Task statement -
Output the data unchanged and complete, minus the images.

Stored data -
★ ★ ★ ★ ★

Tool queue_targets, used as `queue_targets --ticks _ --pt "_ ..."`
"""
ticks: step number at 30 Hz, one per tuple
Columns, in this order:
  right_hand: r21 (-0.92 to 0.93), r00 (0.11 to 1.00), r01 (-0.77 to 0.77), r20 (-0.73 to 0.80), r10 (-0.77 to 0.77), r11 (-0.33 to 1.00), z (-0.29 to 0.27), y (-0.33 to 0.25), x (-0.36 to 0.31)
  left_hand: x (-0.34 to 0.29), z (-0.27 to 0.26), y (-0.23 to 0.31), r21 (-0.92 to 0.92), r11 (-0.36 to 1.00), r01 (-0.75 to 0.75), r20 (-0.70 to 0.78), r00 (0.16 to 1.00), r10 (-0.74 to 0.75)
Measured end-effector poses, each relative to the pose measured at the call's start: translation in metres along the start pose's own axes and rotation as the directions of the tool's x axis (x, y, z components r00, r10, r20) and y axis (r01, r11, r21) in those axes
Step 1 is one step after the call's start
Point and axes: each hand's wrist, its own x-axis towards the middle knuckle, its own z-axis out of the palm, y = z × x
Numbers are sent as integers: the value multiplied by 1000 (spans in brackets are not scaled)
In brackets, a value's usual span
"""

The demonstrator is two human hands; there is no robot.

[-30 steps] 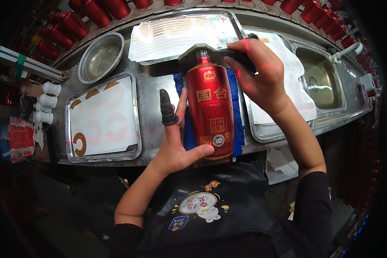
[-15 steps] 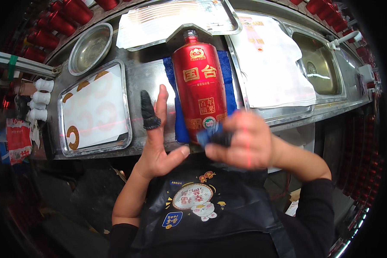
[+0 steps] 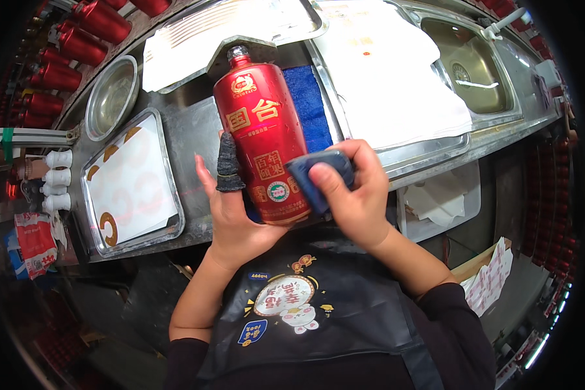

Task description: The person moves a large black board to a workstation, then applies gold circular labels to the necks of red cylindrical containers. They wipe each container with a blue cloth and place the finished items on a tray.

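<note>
We find the left hand [image 3: 237, 218] cupped under the lower end of a red bottle [image 3: 263, 133], palm up and fingers spread, so its grip is loose and supports the bottle from beneath and behind; one finger wears a dark finger cot [image 3: 229, 164] that stands beside the bottle's left edge. The right hand [image 3: 351, 195] has its grip closed around a dark blue cloth [image 3: 318, 175], thumb on top, and presses the cloth against the lower right side of the bottle. The bottle is held above the near edge of the steel desk [image 3: 195, 130], tilted with its neck pointing away from the person, label side up. Directly behind it on the desk lies a blue towel [image 3: 305, 104], partly covered by the bottle. To the left we note a metal tray [image 3: 169, 214] lined with white paper, and beyond it a round steel bowl [image 3: 110, 97]. To the right lies a tray bearing white sheets [image 3: 396, 84], and further right a sink [image 3: 474, 68]. A row of red bottles [image 3: 78, 45] stands along the far left rim. The person wears a dark apron [image 3: 318, 318].
</note>
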Motion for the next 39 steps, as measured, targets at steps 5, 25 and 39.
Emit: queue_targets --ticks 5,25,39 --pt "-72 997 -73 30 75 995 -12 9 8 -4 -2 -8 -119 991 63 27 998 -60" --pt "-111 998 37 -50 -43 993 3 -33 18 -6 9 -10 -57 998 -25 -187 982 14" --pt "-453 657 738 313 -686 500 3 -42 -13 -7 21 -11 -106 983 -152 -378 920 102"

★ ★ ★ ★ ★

Output for this exercise -
Tool queue_targets, used as `queue_targets --ticks _ --pt "_ ..."`
"""
ticks: step number at 30 Hz, one per tuple
Columns, in this order:
  right_hand: r21 (-0.92 to 0.93), r00 (0.11 to 1.00), r01 (-0.77 to 0.77), r20 (-0.73 to 0.80), r10 (-0.77 to 0.77), r11 (-0.33 to 1.00), z (-0.29 to 0.27), y (-0.33 to 0.25), x (-0.36 to 0.31)
  left_hand: x (-0.34 to 0.29), z (-0.27 to 0.26), y (-0.23 to 0.31), r21 (-0.92 to 0.92), r11 (-0.36 to 1.00), r01 (-0.75 to 0.75), r20 (-0.70 to 0.78), r00 (0.16 to 1.00), r10 (-0.74 to 0.75)
Measured end-effector poses, each relative to the pose measured at the call's start: translation in metres along the start pose's own axes and rotation as the directions of the tool's x axis (x, y, z components r00, r10, r20) and y axis (r01, r11, r21) in those axes
Step 1 is one step after the call's start
Point and axes: each hand's wrist, its own x-axis towards the middle knuckle, its own z-axis out of the palm, y = z × x
Numbers are sent as integers: the value multiplied by 1000 (spans in brackets are not scaled)
In brackets, a value's usual span
"""

The demonstrator is two human hands; there is no robot.

[-30 steps] 
[-15 steps] 
[+0 steps] 

Task description: The person moves a large black board to a workstation, then applies gold circular labels to the necks of red cylindrical containers. They wipe each container with a blue cloth and place the finished items on a tray.

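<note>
We find the left hand [image 3: 237, 218] cupped under the lower end of a red bottle [image 3: 263, 133], palm up and fingers spread, so its grip is loose and supports the bottle from beneath and behind; one finger wears a dark finger cot [image 3: 229, 164] that stands beside the bottle's left edge. The right hand [image 3: 351, 195] has its grip closed around a dark blue cloth [image 3: 318, 175], thumb on top, and presses the cloth against the lower right side of the bottle. The bottle is held above the near edge of the steel desk [image 3: 195, 130], tilted with its neck pointing away from the person, label side up. Directly behind it on the desk lies a blue towel [image 3: 305, 104], partly covered by the bottle. To the left we note a metal tray [image 3: 169, 214] lined with white paper, and beyond it a round steel bowl [image 3: 110, 97]. To the right lies a tray bearing white sheets [image 3: 396, 84], and further right a sink [image 3: 474, 68]. A row of red bottles [image 3: 78, 45] stands along the far left rim. The person wears a dark apron [image 3: 318, 318].
</note>
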Motion for the next 39 steps, as measured, targets at steps 5, 25 and 39.
Emit: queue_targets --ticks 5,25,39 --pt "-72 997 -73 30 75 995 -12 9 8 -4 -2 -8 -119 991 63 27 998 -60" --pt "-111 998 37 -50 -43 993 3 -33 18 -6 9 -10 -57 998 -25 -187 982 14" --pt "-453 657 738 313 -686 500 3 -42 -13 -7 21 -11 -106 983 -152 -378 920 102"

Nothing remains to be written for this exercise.